Your task: All of the listing should be output exactly, apart from the pictures.

Available data:
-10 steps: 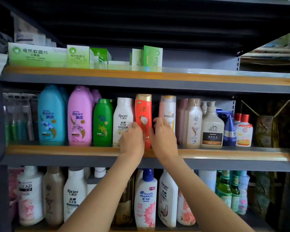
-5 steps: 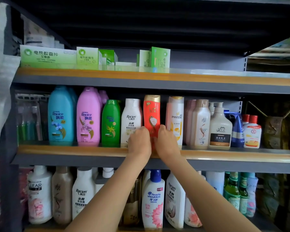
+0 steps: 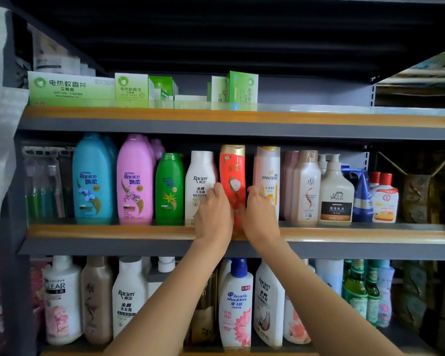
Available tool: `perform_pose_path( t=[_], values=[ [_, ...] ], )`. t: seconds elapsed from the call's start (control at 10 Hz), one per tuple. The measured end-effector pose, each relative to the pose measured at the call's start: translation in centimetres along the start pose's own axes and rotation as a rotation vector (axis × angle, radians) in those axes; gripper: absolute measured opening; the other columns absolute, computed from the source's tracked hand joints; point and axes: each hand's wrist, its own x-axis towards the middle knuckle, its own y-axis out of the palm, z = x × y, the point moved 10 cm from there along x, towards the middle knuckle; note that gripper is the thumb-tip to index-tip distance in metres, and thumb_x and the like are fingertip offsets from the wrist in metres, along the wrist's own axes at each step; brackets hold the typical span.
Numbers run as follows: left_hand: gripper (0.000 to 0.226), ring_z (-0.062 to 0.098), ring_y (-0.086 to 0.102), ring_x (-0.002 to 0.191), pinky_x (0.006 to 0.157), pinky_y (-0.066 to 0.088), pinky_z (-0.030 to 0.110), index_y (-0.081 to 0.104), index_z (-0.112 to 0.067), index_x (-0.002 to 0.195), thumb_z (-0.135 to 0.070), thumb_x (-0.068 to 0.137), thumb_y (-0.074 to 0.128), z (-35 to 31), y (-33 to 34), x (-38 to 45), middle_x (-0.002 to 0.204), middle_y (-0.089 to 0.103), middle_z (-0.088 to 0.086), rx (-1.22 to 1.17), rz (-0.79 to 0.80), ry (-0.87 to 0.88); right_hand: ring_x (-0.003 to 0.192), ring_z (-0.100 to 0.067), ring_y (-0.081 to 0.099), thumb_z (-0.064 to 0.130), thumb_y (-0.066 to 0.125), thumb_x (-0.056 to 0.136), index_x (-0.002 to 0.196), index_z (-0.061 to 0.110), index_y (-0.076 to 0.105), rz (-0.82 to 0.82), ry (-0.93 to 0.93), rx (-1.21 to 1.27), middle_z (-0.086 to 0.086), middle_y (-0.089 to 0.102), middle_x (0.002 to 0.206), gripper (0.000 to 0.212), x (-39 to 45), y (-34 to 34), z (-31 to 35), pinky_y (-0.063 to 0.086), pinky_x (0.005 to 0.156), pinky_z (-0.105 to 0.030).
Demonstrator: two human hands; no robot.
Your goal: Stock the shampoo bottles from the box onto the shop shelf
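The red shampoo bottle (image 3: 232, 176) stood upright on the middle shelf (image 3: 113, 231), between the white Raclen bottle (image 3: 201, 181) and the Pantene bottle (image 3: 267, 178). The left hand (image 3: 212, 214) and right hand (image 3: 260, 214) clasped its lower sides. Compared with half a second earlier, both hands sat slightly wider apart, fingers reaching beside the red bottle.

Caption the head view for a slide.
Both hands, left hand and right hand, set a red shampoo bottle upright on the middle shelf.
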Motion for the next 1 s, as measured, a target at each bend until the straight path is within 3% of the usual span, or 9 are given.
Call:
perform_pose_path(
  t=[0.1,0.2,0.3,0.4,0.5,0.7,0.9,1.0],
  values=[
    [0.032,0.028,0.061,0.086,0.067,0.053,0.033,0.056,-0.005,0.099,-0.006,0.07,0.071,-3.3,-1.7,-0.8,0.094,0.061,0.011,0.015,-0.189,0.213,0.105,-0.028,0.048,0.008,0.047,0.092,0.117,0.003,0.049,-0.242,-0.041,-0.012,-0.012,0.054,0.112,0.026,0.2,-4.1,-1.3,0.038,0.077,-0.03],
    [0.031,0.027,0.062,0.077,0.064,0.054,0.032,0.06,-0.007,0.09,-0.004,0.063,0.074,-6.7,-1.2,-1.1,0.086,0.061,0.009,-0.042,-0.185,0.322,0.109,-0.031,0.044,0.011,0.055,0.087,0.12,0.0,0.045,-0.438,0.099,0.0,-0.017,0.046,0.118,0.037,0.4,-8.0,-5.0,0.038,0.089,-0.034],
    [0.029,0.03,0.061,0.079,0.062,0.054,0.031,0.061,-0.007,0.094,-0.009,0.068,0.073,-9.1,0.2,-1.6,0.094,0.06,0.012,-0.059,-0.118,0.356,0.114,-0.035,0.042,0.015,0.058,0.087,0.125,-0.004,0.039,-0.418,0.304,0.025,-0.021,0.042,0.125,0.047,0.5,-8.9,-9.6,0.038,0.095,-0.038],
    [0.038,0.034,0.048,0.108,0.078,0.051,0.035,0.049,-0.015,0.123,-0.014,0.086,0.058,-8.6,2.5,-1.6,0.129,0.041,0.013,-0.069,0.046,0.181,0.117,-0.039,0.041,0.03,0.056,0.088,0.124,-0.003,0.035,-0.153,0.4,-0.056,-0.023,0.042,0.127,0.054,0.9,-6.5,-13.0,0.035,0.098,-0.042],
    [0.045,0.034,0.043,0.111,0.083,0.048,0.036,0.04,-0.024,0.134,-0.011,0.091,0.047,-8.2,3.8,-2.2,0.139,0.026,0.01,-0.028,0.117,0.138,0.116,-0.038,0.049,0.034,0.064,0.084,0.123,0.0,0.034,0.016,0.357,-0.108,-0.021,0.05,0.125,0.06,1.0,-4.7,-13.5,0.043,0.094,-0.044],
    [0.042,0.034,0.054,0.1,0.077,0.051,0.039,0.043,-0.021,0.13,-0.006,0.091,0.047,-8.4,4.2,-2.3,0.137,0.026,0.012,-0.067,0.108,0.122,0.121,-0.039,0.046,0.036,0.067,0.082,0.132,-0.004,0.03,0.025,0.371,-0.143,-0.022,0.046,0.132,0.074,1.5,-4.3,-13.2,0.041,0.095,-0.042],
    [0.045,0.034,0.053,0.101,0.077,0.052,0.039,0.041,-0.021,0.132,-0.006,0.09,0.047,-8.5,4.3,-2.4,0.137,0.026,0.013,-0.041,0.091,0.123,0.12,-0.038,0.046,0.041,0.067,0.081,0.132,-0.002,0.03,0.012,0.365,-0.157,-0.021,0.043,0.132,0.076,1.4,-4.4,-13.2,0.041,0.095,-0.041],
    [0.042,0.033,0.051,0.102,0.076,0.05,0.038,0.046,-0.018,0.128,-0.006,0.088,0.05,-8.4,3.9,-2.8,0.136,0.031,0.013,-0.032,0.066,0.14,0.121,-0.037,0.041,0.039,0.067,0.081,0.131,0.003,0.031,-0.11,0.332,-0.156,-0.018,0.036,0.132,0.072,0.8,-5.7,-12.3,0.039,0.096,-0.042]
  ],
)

Worked solution:
-10 steps: 
-5 steps: 
+0 steps: 
Available tool: `perform_pose_path( t=[_], values=[ [_, ...] ], )`. t: seconds elapsed from the call's start (control at 10 Hz), one per tuple. The measured end-effector pose, each relative to the pose measured at the call's start: translation in centimetres along the start pose's own axes and rotation as a rotation vector (axis × angle, radians) in those axes; gripper: absolute measured opening; the other columns absolute, computed from the source's tracked hand joints; point and axes: each hand's wrist, its own x-axis towards the middle knuckle, its own y-axis out of the palm, z = x × y, the point moved 10 cm from there along x, towards the middle knuckle; note that gripper is the thumb-tip to index-tip distance in metres, and thumb_x and the like are fingertip offsets from the wrist in metres, along the wrist's own axes at each step; brackets hold the typical span.
Numbers run as follows: left_hand: gripper (0.000 to 0.226), ring_z (-0.062 to 0.098), ring_y (-0.086 to 0.102), ring_x (-0.002 to 0.191), pinky_x (0.006 to 0.157), pinky_y (-0.066 to 0.088), pinky_z (-0.030 to 0.110), index_y (-0.081 to 0.104), index_z (-0.112 to 0.067), index_x (-0.002 to 0.195), thumb_z (-0.135 to 0.070), thumb_x (-0.068 to 0.137), thumb_y (-0.074 to 0.128), z (-35 to 31), y (-33 to 34), x (-38 to 45), middle_x (-0.002 to 0.204), middle_y (-0.089 to 0.103), middle_z (-0.088 to 0.086), rx (-1.22 to 1.17), rz (-0.79 to 0.80), ry (-0.87 to 0.88); right_hand: ring_x (-0.003 to 0.192), ring_z (-0.100 to 0.067), ring_y (-0.081 to 0.099), thumb_z (-0.064 to 0.130), thumb_y (-0.066 to 0.125), thumb_x (-0.056 to 0.136), index_x (-0.002 to 0.196), index_z (-0.061 to 0.110), index_y (-0.076 to 0.105), rz (-0.82 to 0.82), ry (-0.93 to 0.93), rx (-1.21 to 1.27), middle_z (-0.086 to 0.086), middle_y (-0.089 to 0.102), middle_x (0.002 to 0.206), gripper (0.000 to 0.212), x (-39 to 45), y (-34 to 34), z (-31 to 35), pinky_y (-0.063 to 0.086), pinky_x (0.005 to 0.156), pinky_z (-0.105 to 0.030).
Demonstrator: two human hands; no robot.
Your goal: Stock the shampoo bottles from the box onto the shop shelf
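The red shampoo bottle (image 3: 232, 176) stood upright on the middle shelf (image 3: 113, 231), between the white Raclen bottle (image 3: 201, 181) and the Pantene bottle (image 3: 267, 178). The left hand (image 3: 212, 214) and right hand (image 3: 260, 214) clasped its lower sides. Compared with half a second earlier, both hands sat slightly wider apart, fingers reaching beside the red bottle.

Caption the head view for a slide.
Both hands, left hand and right hand, set a red shampoo bottle upright on the middle shelf.
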Motion for the next 1 s, as measured, a target at each bend until the straight path is within 3% of the usual span, or 9 are given.
Call:
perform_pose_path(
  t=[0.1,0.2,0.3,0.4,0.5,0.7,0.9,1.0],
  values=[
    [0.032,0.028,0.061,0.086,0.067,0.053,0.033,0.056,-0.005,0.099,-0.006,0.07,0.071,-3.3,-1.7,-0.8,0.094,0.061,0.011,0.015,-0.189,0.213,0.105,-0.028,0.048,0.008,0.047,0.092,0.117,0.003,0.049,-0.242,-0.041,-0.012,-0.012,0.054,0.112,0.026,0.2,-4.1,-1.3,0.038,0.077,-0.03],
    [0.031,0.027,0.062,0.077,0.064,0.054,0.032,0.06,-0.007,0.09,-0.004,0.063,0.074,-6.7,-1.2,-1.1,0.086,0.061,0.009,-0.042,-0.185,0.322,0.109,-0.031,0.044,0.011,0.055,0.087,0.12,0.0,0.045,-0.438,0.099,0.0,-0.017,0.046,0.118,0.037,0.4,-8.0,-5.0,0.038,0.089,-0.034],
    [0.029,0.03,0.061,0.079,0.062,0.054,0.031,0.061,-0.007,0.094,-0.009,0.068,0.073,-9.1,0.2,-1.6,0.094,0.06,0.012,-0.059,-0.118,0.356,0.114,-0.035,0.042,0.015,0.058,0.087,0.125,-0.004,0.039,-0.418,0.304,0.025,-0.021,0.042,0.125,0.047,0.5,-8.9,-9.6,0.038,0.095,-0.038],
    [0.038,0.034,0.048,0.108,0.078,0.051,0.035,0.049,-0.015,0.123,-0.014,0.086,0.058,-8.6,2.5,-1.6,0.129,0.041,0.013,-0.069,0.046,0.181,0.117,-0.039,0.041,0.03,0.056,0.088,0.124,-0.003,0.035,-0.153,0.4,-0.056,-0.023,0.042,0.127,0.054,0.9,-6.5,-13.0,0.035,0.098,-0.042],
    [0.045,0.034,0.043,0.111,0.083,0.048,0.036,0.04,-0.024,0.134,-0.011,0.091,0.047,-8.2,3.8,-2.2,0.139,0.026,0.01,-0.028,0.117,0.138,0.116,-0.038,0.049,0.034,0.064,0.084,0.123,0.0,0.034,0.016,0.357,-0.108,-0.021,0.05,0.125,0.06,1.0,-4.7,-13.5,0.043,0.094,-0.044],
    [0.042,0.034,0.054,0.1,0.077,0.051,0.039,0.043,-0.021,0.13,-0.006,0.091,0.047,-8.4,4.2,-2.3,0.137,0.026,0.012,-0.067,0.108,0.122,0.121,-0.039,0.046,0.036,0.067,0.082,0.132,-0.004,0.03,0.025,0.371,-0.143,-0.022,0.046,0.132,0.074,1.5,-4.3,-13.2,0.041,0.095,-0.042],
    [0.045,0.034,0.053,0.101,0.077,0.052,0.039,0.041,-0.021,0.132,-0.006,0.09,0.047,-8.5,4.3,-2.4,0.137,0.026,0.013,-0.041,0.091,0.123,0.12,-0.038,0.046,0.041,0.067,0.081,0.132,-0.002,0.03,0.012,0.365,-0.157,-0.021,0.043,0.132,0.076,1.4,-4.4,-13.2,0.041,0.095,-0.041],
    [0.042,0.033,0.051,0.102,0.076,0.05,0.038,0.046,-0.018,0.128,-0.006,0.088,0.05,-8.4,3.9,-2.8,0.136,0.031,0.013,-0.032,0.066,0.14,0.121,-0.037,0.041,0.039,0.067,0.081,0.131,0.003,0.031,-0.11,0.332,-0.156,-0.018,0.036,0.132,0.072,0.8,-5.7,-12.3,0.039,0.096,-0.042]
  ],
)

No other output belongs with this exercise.